▸ WHAT TO DO:
The answer must be an exact reproduction of the lines from the start of the records below through the line containing "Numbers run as", and nothing more.

▸ RAW DATA:
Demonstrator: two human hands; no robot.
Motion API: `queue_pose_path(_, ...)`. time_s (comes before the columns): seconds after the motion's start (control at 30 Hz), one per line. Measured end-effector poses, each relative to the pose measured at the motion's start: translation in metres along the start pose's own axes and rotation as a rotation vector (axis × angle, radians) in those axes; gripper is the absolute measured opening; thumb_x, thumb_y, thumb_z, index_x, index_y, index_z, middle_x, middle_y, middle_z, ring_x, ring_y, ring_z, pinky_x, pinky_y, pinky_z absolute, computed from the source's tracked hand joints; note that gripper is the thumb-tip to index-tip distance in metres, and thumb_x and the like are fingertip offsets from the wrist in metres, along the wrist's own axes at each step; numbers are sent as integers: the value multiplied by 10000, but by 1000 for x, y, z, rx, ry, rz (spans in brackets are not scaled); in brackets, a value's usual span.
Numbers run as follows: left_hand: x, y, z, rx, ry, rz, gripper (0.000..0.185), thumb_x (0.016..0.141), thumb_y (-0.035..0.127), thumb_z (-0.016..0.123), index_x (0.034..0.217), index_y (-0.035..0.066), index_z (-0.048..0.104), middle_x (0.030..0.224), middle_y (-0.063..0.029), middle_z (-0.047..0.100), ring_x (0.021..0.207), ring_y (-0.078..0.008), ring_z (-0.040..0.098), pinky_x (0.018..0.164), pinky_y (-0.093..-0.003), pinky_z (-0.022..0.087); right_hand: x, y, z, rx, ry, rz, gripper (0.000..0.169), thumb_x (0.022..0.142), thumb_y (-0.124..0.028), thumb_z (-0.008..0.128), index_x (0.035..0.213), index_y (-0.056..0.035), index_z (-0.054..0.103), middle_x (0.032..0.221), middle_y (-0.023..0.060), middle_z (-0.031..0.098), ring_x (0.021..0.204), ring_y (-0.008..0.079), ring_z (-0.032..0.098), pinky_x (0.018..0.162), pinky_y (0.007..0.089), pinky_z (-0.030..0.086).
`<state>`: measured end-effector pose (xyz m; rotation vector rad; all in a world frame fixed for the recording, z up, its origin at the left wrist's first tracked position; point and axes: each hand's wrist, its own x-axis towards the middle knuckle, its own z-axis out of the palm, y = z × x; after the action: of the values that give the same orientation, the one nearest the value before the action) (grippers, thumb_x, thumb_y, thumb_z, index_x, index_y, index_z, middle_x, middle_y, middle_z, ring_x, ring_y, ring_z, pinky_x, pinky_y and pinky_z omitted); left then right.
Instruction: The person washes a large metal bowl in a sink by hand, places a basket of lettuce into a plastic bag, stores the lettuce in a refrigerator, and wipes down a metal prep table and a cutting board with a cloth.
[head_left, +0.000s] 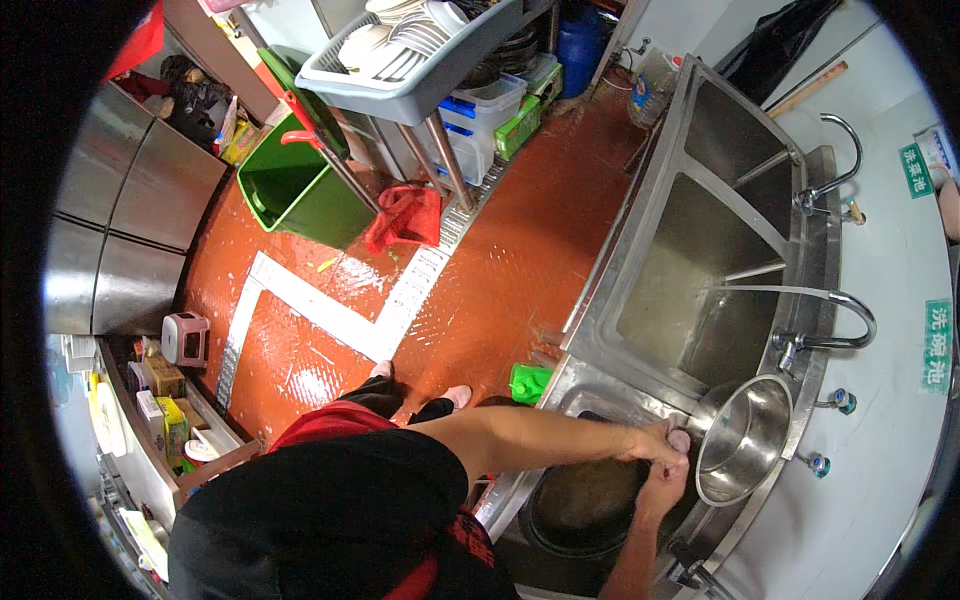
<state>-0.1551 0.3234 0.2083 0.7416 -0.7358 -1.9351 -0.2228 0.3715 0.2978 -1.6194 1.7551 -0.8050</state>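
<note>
My left hand (651, 442) reaches across from the upper side and meets my right hand (663, 484) over the near sink compartment. Between them, at my left fingers, shows a small pale pinkish rounded thing (679, 441); what it is cannot be told. My right fingers are mostly hidden against it. Close beside both hands a stainless steel bowl (744, 442) leans tilted at the back of the sink, its inside showing. Beneath my arms a round dark basin (589, 502) sits in the sink compartment, with murky contents.
Water streams from a chrome tap (855, 319) into the middle sink compartment (679, 300). A far compartment (742, 127) adjoins it. A green jug (531, 382) stands by the sink front. Behind are a green bin (330, 210), a red dustpan (412, 217) and a grey dish rack (405, 101) on wet-looking floor.
</note>
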Motion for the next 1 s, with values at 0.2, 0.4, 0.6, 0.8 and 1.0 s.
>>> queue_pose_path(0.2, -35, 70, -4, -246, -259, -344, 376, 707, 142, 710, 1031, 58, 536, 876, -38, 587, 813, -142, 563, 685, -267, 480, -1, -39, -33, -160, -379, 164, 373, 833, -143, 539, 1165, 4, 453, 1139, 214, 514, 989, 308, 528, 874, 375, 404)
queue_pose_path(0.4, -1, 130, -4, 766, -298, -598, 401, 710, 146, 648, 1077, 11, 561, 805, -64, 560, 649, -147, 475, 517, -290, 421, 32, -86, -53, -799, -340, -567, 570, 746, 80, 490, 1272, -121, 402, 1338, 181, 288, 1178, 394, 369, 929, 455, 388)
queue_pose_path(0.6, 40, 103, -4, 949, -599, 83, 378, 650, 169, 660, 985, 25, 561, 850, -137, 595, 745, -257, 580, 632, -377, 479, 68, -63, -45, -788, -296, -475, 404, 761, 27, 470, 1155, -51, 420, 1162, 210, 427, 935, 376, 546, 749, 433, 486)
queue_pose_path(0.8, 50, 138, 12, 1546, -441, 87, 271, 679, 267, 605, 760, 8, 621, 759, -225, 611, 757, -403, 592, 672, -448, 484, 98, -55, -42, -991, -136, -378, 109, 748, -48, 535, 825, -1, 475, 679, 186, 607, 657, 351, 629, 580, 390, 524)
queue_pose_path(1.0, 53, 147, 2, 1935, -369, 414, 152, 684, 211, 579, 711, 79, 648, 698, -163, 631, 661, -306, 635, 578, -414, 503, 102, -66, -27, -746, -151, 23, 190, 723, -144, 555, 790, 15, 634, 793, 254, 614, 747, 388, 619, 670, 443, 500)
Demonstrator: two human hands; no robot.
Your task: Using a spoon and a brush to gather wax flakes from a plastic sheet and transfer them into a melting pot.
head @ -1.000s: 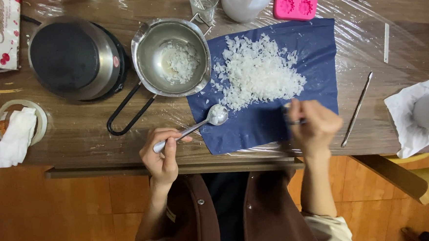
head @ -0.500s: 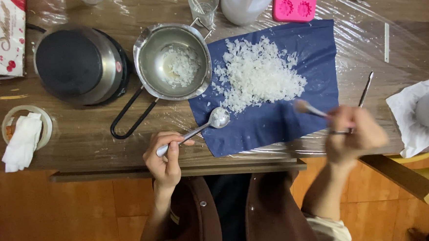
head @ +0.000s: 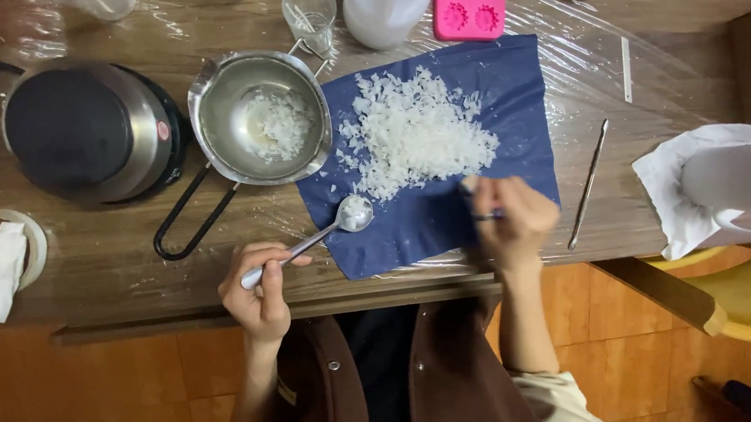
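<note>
Head view looks straight down on a wooden counter [head: 96, 268] covered with clear plastic film. Left hand [head: 259, 285] is closed around the handle of a metal spoon [head: 325, 231]; the bowl of the spoon carries some white flakes and lies on the near left part of a dark blue cloth [head: 516, 118]. Right hand [head: 513, 217] is over the near part of the same cloth, just beside the pile of white flakes [head: 414, 132]. It is blurred, the fingers are curled and seem to pinch something small and dark, but I cannot tell what it is. The pile is spread on the middle of the cloth.

Left of the cloth stands a small metal pot [head: 259, 114] with a black loop handle, touching the cloth edge, and it has some white flakes inside. Further left is a round black and silver hot plate [head: 89, 132]. A thin metal stick [head: 588, 183] lies on the counter to the right of the cloth, and a white mug [head: 734, 188] rests on a white napkin [head: 674, 195] at the right edge. A pink mould [head: 467, 5] and a glass cup [head: 309, 13] are at the far side.
</note>
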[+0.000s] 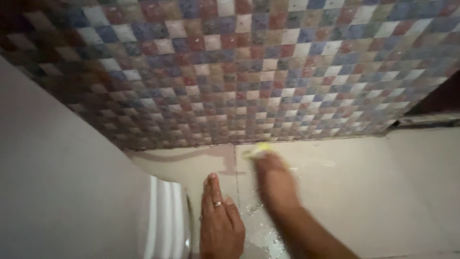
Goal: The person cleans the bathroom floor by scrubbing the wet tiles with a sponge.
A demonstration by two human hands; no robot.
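Observation:
My right hand [272, 178] is blurred by motion and is closed on a yellow sponge [257, 151], which it presses on the pale floor tile [364, 192] close to the foot of the mosaic wall [249, 72]. My left hand [218, 216] lies flat on the wet tile beside it, fingers together, with a ring on one finger. It holds nothing. Water and foam glisten on the tile between the two hands.
A white ribbed ceramic fixture [165, 220] stands at the left, next to my left hand. A plain grey surface [57, 182] fills the left side. A dark gap [441, 98] opens at the right above a raised ledge.

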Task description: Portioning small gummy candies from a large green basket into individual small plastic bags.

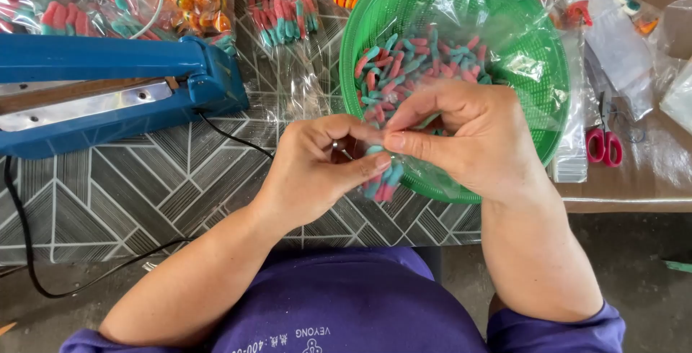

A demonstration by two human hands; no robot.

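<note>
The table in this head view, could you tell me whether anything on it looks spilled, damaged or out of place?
Nothing stands out. The candies stay inside the green basket, the sealed bags lie behind, and both hands hold a small bag of candies.

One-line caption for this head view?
Both hands, left hand and right hand, pinch a clear bag of pink-teal candies over a green basket.
</note>
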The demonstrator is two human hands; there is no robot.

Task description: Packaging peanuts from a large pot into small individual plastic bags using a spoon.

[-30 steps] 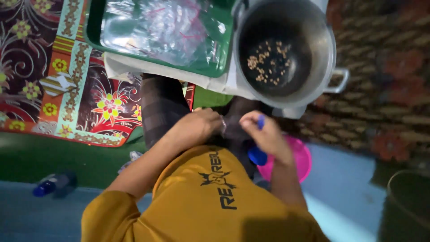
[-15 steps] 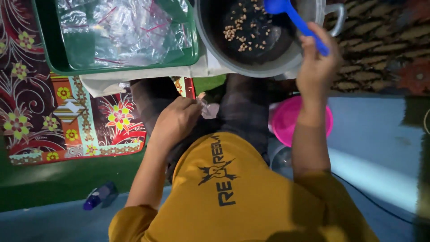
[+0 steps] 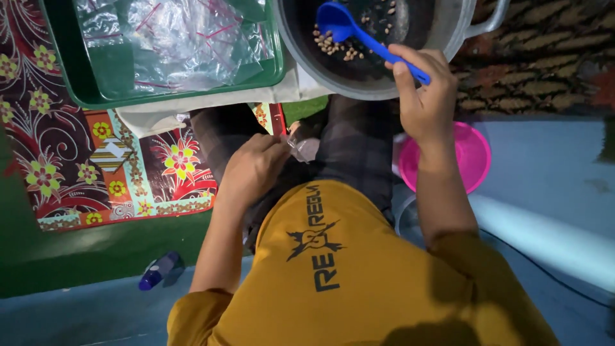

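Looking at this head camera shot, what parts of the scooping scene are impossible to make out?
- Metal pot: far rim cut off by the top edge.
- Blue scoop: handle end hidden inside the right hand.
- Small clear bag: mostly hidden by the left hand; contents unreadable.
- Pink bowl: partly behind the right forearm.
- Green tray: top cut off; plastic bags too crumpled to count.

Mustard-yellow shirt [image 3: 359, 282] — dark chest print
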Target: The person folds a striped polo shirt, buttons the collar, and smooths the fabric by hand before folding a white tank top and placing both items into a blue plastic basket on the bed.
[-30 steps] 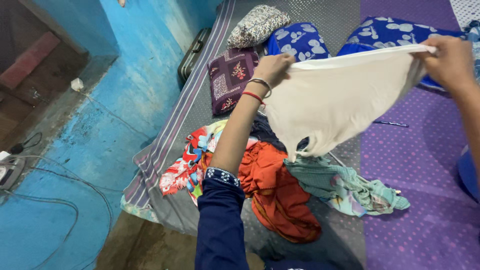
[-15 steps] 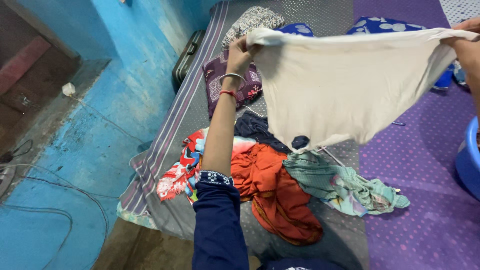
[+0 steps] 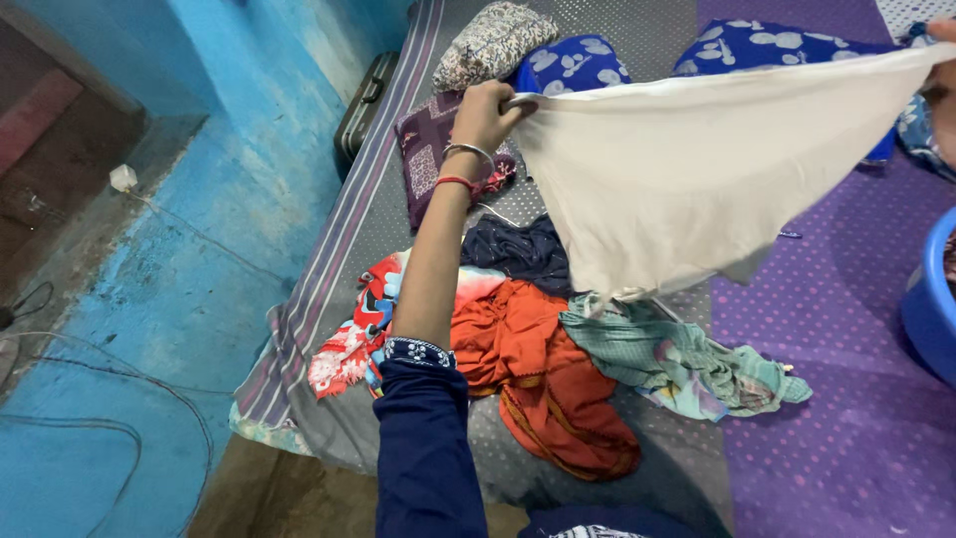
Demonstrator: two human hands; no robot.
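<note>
A blue wall (image 3: 239,149) and a dark case (image 3: 360,105) stood at the left. The left hand (image 3: 485,112) was closed on one corner of a cream cloth (image 3: 687,179), stretched in the air above a heap of clothes (image 3: 538,349) and pillows (image 3: 568,65) on the bed (image 3: 846,399). The right hand (image 3: 944,60), mostly out of frame, pinched the far corner. A blue tub (image 3: 931,299) sat at the right edge.
</note>
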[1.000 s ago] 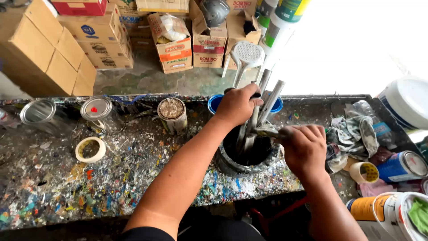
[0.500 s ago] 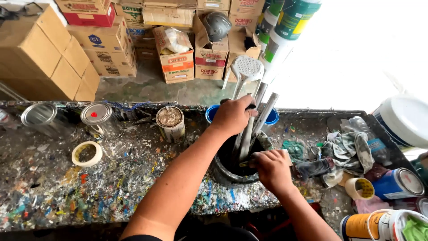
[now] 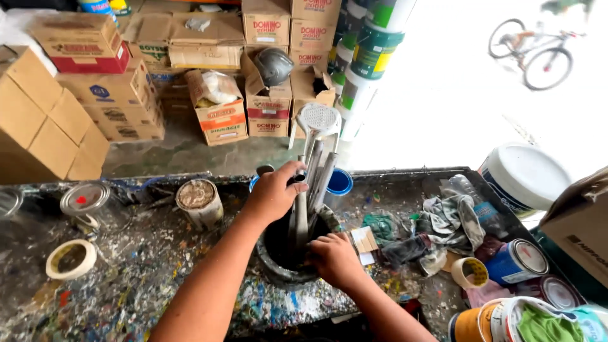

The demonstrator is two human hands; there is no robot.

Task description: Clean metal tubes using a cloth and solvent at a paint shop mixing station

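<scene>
A dark, paint-caked bucket [image 3: 273, 266] stands on the paint-splattered workbench [image 3: 133, 278]. A bundle of grey metal stirring sticks [image 3: 316, 183] stands upright in it. My left hand [image 3: 273, 193] is wrapped around the sticks near their upper part. Lower down, my right hand [image 3: 332, 256] rests on the bucket's near right rim, fingers curled over it at the base of the sticks; whether it grips anything is hidden.
On the bench: two tape rolls [image 3: 71, 258] [image 3: 468, 272], a crusted can [image 3: 199, 201], a lidded tin [image 3: 84, 199], rags [image 3: 443, 225], paint cans [image 3: 516, 261], a blue tub [image 3: 339, 183]. A white stool [image 3: 316, 123], cardboard boxes [image 3: 82, 95] and stacked pails [image 3: 373, 50] stand behind; a white bucket [image 3: 524, 177] at right.
My right hand has dropped from beside the sticks down to the bucket's right rim. My left hand stays on the sticks. The view has tilted up a little.
</scene>
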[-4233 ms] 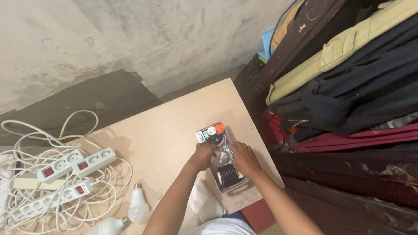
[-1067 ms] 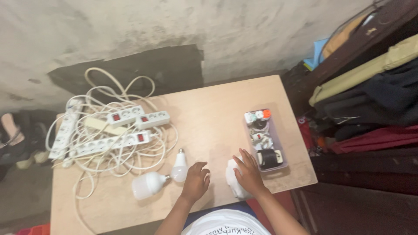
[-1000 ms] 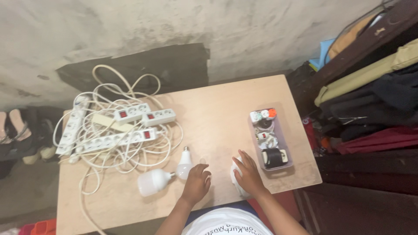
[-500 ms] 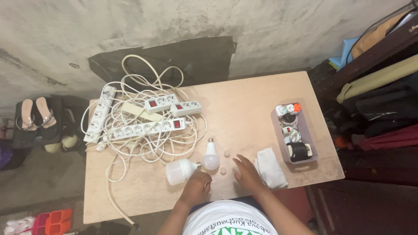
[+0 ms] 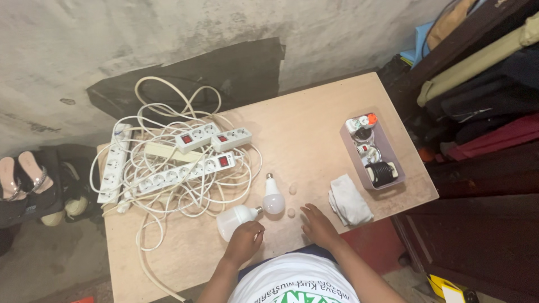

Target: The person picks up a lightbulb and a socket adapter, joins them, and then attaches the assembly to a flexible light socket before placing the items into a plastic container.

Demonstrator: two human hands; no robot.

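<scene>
Head view: the left hand (image 5: 245, 240) rests loosely curled and holding nothing, touching the large white bulb (image 5: 233, 221) lying on the wooden tabletop (image 5: 303, 129). The right hand (image 5: 318, 224) lies flat and released, between a small bulb (image 5: 273, 198) and a white cloth (image 5: 349, 200). A full, gentle grip round the large bulb's body would likely suit best, clear of the tangled power strips (image 5: 185, 160).

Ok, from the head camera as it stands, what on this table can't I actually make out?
- Tray contents: too small to identify, apart from a black coil.
- White cable: runs off the bottom edge, so its end is unseen.
- Power strips: the tangled cord hides which lead belongs to which.
- Two small round bits near the bulbs: too small to name.
- Left hand: curled, so any contact with the larger bulb is unclear.
</scene>
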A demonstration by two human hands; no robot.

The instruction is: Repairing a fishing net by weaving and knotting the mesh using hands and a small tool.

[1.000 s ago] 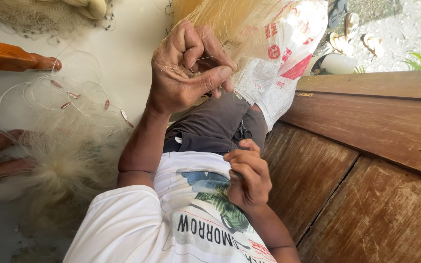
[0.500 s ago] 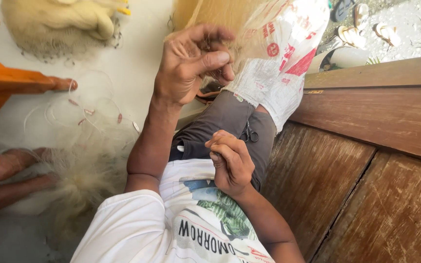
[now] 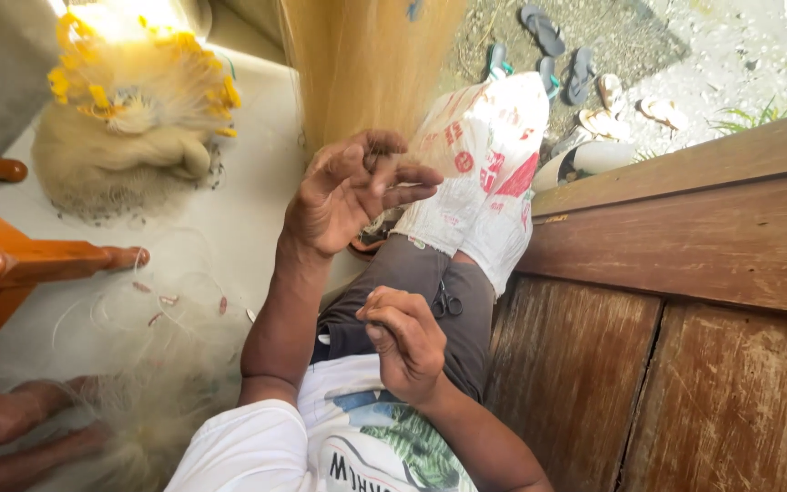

▸ RESULT OF THIS EXERCISE:
Demonstrator: two human hands; no robot.
Motion API: `queue_pose_path(_, ...)`. time_s (comes before the columns): seconds after the motion's start (control at 30 Hz), one per line. Measured end-effector poses, each relative to the pose measured at the motion's start: translation in metres along the start pose's own axes and rotation as a rotation vector (axis × angle, radians) in those axes; gripper is the absolute measured opening; thumb_x, thumb_y, thumb_z, index_x, index_y, index_z, middle_x, middle_y, middle_z, ring_x, ring_y, ring_z, pinky_x, pinky_y, pinky_z absolute, computed from the source's tracked hand joints; note that gripper is the thumb-tip to index-tip distance in metres, and thumb_x and the like are fingertip offsets from the wrist in metres, along the wrist's own axes at each step; numbers are sent as integers: the value multiplied by 10000, but by 1000 for x, y, z, rx, ry, rz (spans in brackets are not scaled); in brackets, a value's usual span.
Numbers run as follows: left_hand: x, y, z, rx, ry, rz, gripper (0.000..0.185), thumb_x (0.016..0.141), thumb_y (-0.035..0.127), thumb_z (-0.016..0.123), index_x (0.034..0.217), index_y (-0.035..0.066), index_z (-0.048..0.104), middle_x (0.030..0.224), middle_y (-0.063..0.029), middle_z (-0.047..0.100), ring_x (0.021..0.207), ring_y (-0.078..0.008), ring_z (-0.040..0.098), pinky_x (0.018..0.164), pinky_y (-0.093..-0.003), pinky_z (-0.022..0.087); right_hand: x, y, z, rx, ry, rz, gripper (0.000..0.169), thumb_x (0.022..0.142), thumb_y (-0.124..0.028), thumb_z (-0.008..0.128), index_x (0.035..0.213), index_y (-0.056..0.035), index_z (-0.054..0.103), middle_x (0.032..0.221), middle_y (-0.023..0.060), middle_z (-0.031..0.098), ring_x (0.021..0.204), ring_y (-0.008..0.079), ring_z (-0.032..0.098), pinky_x (0.018..0.162), pinky_y (0.007..0.089), pinky_z (-0.030..0.086).

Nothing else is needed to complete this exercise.